▸ **Assignment**: Using the listing below, print exactly everything from the line with "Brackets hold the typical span" down to the line with "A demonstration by", both included, and nothing more.

▸ **Data for review**:
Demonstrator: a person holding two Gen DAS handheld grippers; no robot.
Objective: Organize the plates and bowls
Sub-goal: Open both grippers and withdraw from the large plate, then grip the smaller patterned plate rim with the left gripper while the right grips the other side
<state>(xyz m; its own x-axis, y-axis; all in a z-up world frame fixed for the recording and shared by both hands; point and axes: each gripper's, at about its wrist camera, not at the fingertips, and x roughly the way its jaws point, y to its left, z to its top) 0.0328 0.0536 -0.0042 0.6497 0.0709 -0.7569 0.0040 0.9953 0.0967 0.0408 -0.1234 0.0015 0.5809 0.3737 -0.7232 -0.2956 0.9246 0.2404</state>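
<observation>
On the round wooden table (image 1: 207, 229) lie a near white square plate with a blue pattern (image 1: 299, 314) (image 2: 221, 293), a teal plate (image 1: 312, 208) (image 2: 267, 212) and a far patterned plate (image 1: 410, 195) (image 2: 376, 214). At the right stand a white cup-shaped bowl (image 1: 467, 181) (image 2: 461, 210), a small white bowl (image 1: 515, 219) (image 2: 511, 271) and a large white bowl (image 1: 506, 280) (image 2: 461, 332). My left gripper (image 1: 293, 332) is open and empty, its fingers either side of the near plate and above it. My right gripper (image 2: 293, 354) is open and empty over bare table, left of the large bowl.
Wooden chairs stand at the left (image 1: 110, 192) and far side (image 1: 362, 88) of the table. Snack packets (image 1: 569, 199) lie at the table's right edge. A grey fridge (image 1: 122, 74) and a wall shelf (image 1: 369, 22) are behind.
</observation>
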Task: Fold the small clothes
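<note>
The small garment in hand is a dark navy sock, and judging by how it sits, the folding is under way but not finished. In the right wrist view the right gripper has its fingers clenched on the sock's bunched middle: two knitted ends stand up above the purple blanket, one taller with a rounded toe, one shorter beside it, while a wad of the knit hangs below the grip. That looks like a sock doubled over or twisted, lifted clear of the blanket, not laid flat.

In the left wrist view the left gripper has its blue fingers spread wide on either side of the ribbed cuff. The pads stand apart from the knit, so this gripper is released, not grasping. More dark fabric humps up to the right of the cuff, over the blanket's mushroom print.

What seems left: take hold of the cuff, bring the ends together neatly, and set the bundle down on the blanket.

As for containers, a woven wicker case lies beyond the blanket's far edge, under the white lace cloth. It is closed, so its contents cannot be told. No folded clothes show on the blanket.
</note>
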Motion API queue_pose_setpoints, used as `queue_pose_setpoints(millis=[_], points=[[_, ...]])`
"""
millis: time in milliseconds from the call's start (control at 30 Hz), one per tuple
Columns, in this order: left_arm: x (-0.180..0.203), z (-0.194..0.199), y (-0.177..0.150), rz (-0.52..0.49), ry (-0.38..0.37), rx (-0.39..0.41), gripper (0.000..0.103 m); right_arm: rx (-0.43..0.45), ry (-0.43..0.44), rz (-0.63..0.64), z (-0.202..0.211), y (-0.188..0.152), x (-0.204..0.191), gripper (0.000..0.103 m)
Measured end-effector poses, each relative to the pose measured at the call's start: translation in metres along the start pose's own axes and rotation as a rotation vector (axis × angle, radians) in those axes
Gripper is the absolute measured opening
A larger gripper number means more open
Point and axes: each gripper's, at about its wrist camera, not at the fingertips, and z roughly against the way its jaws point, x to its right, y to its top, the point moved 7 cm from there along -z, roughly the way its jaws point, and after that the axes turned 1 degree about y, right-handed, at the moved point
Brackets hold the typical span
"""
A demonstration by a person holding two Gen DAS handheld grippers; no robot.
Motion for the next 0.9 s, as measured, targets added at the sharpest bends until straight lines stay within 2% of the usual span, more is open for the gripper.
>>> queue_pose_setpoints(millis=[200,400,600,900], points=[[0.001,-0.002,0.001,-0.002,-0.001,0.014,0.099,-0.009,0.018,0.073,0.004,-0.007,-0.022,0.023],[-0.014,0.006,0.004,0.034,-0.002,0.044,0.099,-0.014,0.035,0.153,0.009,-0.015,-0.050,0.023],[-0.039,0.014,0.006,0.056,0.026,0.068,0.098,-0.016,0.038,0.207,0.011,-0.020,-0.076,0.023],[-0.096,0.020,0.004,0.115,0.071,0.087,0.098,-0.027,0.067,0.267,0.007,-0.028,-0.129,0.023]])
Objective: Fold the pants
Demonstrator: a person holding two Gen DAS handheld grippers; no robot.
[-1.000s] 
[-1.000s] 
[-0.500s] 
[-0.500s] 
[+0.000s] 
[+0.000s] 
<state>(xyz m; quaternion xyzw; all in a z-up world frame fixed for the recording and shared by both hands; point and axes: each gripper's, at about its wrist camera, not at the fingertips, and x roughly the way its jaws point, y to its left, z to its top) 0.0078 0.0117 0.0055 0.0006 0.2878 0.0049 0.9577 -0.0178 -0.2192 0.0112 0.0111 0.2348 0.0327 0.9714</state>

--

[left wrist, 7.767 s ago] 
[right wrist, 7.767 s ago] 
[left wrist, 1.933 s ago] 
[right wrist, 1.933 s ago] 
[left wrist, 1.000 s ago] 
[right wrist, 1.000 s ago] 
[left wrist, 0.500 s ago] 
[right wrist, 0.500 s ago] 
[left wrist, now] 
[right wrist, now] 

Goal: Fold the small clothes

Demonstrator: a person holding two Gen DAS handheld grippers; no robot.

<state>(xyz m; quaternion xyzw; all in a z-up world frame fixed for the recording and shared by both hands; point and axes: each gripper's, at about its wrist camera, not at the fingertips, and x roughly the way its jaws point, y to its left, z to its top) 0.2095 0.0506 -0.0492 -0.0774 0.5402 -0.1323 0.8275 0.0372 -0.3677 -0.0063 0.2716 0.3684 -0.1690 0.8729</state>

▸ **Answer section**:
Brackets hold the typical span
"""
A demonstration by a person holding two Gen DAS handheld grippers; no robot.

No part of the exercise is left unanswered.